### What you will do
Your task is to repeat exactly the lines below between the line holding "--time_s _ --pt" and the line holding "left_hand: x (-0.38", inclusive, and only those.

### Data
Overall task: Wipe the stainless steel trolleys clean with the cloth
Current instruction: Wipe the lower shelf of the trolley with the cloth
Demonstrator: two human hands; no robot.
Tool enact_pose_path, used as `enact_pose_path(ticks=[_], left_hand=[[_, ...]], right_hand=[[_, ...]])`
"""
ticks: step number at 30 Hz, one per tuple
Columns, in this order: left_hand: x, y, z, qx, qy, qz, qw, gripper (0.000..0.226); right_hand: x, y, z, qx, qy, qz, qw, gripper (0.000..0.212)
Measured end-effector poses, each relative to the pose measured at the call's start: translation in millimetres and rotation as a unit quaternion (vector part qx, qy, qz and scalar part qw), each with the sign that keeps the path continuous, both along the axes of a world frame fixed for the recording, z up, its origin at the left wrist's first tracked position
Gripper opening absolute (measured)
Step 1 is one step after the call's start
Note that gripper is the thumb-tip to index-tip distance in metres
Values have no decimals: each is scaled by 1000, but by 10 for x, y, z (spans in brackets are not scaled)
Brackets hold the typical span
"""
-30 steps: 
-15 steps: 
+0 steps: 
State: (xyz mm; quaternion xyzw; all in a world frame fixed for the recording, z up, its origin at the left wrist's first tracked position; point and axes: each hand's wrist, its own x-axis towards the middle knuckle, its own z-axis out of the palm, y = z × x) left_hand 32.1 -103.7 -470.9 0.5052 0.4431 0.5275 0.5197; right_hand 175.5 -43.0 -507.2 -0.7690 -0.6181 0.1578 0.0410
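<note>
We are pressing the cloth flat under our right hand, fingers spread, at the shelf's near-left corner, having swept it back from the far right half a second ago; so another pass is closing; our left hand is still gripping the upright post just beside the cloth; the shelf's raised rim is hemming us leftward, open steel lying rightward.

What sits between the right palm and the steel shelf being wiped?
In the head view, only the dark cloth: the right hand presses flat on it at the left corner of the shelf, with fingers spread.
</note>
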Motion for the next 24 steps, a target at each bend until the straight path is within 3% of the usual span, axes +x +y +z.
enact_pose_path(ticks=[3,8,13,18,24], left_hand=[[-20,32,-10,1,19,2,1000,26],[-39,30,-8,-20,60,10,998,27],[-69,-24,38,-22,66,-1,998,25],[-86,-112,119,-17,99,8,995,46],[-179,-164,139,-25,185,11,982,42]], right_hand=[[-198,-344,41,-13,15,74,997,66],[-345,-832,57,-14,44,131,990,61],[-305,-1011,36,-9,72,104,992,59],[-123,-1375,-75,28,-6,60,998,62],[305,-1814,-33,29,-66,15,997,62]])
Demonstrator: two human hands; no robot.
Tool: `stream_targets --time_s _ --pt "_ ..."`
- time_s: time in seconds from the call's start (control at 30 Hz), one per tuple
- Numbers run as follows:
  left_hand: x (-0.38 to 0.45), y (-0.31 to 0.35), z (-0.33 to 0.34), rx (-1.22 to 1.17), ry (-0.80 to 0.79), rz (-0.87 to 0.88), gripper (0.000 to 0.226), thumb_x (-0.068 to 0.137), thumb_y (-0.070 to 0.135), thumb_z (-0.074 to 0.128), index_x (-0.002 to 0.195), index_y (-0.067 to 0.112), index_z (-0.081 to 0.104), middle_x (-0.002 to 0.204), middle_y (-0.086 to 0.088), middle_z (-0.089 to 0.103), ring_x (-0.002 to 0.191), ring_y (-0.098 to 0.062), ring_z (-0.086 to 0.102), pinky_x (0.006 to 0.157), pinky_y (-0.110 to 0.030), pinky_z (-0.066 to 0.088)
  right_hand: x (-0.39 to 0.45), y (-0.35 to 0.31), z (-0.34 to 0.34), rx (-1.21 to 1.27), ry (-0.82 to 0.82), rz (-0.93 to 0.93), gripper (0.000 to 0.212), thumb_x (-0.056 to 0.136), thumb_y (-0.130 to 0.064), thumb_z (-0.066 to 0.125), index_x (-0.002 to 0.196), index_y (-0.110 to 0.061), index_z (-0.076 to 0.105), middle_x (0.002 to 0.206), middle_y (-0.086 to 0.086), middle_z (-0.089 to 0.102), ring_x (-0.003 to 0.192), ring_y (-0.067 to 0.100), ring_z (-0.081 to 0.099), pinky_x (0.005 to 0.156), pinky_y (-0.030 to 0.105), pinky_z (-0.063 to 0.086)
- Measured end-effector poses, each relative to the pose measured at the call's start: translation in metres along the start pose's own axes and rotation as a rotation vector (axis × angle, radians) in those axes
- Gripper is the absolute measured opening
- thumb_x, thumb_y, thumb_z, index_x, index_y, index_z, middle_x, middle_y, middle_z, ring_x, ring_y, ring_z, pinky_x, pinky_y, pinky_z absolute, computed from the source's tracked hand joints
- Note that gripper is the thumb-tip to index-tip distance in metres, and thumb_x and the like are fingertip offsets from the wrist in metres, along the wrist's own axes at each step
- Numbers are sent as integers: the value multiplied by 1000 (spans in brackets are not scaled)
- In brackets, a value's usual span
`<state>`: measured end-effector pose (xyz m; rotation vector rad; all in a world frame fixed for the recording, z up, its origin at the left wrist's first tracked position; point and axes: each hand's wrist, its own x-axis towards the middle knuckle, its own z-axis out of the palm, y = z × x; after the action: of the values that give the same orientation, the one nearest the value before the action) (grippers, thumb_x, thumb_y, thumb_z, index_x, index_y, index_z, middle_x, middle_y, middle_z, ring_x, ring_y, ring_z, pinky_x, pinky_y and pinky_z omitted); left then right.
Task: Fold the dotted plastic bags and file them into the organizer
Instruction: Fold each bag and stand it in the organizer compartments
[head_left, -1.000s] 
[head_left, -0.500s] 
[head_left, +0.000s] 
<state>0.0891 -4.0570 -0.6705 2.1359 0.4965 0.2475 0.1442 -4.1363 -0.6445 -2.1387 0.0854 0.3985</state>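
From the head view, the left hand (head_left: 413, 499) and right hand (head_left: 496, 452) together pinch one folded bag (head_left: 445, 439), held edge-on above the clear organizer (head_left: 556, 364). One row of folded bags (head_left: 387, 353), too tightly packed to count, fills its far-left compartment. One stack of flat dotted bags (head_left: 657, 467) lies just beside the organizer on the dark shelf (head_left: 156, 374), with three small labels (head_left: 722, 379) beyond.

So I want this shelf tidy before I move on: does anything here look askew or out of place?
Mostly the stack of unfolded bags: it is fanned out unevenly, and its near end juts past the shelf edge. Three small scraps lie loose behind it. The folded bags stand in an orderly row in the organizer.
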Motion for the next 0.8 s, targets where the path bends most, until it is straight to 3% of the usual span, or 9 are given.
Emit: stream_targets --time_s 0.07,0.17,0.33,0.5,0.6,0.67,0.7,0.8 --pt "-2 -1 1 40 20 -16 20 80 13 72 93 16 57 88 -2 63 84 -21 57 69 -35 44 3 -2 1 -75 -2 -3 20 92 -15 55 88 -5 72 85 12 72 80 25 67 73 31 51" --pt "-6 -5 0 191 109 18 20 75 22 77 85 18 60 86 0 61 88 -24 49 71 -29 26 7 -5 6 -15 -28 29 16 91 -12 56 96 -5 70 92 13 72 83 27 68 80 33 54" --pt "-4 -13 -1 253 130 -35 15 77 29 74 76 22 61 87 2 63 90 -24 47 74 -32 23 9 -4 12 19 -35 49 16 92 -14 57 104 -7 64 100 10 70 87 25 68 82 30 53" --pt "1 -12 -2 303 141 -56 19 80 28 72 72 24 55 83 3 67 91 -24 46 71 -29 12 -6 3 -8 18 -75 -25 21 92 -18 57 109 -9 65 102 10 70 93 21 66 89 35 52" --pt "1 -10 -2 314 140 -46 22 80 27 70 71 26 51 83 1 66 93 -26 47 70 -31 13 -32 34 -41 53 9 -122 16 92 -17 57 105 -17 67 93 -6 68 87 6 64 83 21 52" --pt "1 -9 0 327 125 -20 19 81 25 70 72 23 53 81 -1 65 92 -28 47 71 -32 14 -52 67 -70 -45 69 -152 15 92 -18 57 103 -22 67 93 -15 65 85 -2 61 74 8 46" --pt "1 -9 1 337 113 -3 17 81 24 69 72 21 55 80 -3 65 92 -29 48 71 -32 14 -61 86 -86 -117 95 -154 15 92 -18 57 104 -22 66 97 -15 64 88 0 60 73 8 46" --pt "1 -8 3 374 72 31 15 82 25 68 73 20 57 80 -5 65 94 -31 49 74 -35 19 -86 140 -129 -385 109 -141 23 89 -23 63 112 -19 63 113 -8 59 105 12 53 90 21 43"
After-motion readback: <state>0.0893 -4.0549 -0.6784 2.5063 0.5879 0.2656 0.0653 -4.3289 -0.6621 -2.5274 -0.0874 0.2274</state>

### Response
Tool: `stream_targets --time_s _ --pt "_ ..."`
- time_s: time in seconds from the call's start (control at 30 Hz), one per tuple
- Numbers run as follows:
  left_hand: x (-0.38 to 0.45), y (-0.31 to 0.35), z (-0.33 to 0.34), rx (-1.22 to 1.17), ry (-0.80 to 0.79), rz (-0.87 to 0.88), gripper (0.000 to 0.226), thumb_x (-0.068 to 0.137), thumb_y (-0.070 to 0.135), thumb_z (-0.074 to 0.128), index_x (-0.002 to 0.195), index_y (-0.067 to 0.112), index_z (-0.081 to 0.104), middle_x (-0.002 to 0.204), middle_y (-0.086 to 0.088), middle_z (-0.089 to 0.103), ring_x (-0.002 to 0.191), ring_y (-0.098 to 0.062), ring_z (-0.086 to 0.102), pinky_x (0.006 to 0.157), pinky_y (-0.110 to 0.030), pinky_z (-0.066 to 0.088)

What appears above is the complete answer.